WHAT IS REQUIRED: For the data below, restate word for word only the lines from the line containing "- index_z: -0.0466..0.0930" through the line containing "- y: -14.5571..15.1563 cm", both ends included.

------ EXERCISE DATA

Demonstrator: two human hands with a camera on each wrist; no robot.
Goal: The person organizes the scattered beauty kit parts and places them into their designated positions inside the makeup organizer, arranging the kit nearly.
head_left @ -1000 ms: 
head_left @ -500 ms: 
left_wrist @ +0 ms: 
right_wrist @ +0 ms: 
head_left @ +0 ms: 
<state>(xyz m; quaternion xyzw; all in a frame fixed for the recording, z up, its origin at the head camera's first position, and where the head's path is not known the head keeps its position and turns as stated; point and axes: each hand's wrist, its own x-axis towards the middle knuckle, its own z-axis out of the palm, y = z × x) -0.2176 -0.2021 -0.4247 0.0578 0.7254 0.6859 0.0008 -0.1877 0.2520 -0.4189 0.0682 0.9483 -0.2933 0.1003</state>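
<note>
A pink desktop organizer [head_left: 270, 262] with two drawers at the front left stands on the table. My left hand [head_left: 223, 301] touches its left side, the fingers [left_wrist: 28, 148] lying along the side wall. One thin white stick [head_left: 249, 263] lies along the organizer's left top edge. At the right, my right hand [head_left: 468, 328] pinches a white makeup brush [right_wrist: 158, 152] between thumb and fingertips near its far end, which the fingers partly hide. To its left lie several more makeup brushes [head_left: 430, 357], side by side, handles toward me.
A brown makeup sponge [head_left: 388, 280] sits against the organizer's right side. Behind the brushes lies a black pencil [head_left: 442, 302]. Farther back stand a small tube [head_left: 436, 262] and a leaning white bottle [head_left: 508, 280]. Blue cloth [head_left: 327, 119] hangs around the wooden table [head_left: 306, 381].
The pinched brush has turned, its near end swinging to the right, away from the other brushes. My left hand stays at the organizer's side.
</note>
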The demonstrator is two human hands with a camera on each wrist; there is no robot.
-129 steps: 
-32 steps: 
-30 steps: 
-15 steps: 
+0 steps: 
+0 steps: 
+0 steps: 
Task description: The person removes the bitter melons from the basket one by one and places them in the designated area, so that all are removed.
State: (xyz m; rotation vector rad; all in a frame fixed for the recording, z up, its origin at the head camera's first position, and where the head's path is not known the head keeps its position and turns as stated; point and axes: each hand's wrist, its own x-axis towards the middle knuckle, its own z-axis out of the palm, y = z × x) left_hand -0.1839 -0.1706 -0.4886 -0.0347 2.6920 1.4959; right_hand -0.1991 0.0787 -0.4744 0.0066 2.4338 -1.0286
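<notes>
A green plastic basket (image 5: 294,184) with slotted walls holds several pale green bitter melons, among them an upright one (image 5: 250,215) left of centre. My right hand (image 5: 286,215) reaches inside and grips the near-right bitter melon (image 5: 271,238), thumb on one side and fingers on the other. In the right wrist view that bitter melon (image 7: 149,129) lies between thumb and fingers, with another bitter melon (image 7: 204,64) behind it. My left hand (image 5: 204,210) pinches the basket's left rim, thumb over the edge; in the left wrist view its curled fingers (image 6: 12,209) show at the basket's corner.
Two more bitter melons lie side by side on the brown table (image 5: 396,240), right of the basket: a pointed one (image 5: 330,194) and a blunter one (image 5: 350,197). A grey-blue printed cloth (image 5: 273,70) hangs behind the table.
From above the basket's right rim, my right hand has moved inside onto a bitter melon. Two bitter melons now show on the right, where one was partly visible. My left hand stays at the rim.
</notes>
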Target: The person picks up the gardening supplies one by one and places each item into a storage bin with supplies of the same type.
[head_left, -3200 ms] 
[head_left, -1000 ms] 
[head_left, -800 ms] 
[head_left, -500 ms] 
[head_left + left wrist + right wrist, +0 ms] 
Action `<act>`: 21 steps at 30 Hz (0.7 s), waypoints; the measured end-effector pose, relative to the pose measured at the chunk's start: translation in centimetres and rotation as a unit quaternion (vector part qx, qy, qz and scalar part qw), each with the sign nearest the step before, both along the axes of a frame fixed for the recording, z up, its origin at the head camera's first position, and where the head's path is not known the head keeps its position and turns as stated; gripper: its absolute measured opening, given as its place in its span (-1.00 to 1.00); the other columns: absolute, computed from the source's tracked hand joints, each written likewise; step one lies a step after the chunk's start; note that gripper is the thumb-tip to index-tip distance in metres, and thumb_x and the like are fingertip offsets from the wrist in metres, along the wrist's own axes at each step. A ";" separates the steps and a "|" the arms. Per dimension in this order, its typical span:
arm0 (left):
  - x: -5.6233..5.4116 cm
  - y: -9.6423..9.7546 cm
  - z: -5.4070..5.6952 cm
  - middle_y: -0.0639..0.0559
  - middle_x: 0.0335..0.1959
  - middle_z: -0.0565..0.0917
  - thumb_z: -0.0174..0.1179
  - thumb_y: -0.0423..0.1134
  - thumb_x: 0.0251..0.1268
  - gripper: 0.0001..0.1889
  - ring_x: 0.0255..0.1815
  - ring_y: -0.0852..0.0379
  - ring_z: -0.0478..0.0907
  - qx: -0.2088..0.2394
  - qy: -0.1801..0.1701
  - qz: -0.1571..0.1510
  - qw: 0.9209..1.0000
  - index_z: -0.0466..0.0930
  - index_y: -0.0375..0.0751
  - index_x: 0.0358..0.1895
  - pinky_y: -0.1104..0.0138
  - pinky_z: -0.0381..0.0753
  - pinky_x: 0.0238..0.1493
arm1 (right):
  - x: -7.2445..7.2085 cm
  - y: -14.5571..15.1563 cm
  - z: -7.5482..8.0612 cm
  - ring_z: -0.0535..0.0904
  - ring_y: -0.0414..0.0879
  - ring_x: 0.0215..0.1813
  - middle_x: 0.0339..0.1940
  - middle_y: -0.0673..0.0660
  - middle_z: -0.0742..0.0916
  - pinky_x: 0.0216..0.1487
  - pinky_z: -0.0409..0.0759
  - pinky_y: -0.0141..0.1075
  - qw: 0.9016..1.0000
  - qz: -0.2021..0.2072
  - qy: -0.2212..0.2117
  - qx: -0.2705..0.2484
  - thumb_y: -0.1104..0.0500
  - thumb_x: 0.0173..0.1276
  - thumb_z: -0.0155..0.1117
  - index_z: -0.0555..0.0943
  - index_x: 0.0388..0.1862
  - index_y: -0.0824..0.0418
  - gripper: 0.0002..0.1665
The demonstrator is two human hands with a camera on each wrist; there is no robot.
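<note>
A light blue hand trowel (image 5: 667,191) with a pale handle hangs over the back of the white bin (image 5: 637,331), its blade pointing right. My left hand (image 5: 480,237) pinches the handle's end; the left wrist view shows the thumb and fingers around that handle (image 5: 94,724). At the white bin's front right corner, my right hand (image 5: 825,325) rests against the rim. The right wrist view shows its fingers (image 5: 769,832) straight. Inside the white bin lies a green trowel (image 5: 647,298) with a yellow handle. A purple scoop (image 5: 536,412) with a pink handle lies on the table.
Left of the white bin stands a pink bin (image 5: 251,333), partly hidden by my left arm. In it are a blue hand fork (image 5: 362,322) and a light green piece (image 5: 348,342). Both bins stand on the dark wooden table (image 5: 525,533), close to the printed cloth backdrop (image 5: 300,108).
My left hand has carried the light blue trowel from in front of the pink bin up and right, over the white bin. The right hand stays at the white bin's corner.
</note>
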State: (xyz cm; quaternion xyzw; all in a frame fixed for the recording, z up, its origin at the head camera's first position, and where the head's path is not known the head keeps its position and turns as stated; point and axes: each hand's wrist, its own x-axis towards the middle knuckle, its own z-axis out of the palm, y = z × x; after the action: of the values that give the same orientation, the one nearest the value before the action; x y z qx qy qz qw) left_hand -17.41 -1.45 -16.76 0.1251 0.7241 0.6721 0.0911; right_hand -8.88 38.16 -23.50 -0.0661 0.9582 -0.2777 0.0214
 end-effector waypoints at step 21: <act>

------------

EXERCISE OUTPUT:
  - index_z: -0.0466..0.0930
  - index_y: -0.0375..0.0751
  - index_x: 0.0358..0.1895
  - pinky_y: -0.1104..0.0138
  - pinky_z: -0.0381..0.0753
  - pinky_x: 0.0238..0.1493
arm1 (right):
  - x: -7.2445..7.2085 cm
  - y: -14.5571..15.1563 cm

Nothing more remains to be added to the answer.